By the end of this lesson you can:
- call for help, and get an ambulance or the police,
- say you’re hurt — and how badly,
- find the nearest embassy or evacuation shelter,
- say you have insurance at a hospital desk,
- and recognize an earthquake or tsunami alert for what it is, without needing to translate a word.
As always: play every sentence before reading it, repeat it aloud, then tap to check the meaning. Drill this lesson cold, hope you never need it, and be grateful it’s there if you do.
Warm-up
Lesson 8’s problem kit, recombined. Listen cold first.
Every one of those is Lesson 8 material. Today it goes up a gear.
Calling for help
The one bare cry in this course. It’s technically a -te form, and this course otherwise forbids those outside the six -te kudasai chunks — but Tasukete! is a fixed exception, memorized whole like Abunai!, for a moment when there’s no time for a polite sentence. Shout it; heads turn.

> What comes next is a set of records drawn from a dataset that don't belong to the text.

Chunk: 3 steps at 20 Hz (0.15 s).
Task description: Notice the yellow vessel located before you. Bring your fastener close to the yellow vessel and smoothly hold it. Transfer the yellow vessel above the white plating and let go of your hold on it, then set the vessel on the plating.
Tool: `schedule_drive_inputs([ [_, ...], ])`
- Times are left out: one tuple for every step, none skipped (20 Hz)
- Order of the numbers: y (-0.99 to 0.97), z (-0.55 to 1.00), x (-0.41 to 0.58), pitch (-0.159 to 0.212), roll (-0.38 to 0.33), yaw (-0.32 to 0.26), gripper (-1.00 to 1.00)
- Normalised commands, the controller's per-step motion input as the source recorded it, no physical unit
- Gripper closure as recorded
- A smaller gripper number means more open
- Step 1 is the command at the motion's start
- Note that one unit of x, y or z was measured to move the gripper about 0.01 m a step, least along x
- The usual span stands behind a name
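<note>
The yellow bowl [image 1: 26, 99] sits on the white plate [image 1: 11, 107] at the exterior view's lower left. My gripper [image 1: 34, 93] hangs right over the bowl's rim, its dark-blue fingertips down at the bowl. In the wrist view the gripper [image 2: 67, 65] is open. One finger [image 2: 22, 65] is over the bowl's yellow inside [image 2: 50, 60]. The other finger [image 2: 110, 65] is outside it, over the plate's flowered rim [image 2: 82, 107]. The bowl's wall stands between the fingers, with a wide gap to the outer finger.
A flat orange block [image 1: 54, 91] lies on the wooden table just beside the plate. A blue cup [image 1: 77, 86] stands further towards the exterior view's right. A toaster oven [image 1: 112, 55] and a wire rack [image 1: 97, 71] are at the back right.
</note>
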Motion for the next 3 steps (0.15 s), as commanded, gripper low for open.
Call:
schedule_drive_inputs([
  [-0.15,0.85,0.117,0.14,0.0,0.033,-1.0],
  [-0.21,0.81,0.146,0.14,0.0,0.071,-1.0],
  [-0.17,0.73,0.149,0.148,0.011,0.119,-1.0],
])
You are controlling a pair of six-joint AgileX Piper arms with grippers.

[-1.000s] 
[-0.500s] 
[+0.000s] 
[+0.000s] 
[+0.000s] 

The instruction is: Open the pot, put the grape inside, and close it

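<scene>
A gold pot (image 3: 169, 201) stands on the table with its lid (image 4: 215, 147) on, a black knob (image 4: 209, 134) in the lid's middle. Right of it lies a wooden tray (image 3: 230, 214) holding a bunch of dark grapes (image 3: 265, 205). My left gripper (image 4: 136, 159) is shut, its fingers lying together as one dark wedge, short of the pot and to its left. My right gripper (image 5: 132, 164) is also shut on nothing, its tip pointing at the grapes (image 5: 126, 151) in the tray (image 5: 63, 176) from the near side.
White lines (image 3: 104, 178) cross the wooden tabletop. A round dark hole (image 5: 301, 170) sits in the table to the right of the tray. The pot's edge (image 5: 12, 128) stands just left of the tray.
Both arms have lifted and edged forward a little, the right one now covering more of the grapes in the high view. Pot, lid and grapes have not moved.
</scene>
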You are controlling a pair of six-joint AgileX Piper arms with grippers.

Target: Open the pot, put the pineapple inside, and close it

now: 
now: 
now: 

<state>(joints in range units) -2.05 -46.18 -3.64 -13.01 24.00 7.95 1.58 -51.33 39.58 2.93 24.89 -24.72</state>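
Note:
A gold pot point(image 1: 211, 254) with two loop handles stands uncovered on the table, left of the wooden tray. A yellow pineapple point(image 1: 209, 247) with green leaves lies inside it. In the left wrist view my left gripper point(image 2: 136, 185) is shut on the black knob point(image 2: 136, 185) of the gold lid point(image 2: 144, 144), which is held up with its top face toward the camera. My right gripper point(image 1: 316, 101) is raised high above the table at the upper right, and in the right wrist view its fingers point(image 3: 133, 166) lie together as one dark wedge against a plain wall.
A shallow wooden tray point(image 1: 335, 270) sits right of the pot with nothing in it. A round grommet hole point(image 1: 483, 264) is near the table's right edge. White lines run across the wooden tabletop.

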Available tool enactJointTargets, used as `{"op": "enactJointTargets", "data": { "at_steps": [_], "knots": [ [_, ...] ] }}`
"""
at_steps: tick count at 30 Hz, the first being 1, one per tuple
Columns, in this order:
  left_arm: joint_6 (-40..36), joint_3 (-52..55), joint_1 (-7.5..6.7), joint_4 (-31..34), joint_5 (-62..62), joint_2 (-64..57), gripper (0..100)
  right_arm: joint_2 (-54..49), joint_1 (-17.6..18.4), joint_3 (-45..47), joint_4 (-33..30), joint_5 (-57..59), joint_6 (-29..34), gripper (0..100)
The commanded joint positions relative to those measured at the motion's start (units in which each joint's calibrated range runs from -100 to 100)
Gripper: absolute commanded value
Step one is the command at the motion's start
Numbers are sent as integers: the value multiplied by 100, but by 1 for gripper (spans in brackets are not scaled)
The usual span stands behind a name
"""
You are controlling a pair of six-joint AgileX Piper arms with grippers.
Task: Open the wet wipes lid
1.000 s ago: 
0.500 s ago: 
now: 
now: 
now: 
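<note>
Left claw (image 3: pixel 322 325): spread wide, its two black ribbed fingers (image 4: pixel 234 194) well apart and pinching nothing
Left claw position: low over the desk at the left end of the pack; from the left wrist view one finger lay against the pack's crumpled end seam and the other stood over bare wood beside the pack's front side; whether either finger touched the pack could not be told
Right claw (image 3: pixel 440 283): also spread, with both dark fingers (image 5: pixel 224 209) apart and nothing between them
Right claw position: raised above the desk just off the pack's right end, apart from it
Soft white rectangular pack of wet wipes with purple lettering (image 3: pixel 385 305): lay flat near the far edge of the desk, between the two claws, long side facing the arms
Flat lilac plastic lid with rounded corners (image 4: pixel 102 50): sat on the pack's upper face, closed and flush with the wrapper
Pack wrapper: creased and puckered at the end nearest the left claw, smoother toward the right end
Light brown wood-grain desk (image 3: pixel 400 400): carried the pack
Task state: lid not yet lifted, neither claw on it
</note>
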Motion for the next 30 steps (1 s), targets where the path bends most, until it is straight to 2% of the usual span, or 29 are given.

Kyuukyuusha, onegaishimasu!
kyuukyuusha — ambulance — on Lesson 1’s onegaishimasu. No new grammar for the most important request you’ll ever make: name the thing you need, add onegaishimasu.
Keisatsu, onegaishimasu!
keisatsu — police. Same shape. (For minor trouble — a lost bag, directions — the kouban from Lesson 8 is the friendlier door; keisatsu is for something actually wrong.)
Jiko desu.
jiko — accident — in the plainest frame you own, X desu. Point at what happened; the word plus the scene is a complete report.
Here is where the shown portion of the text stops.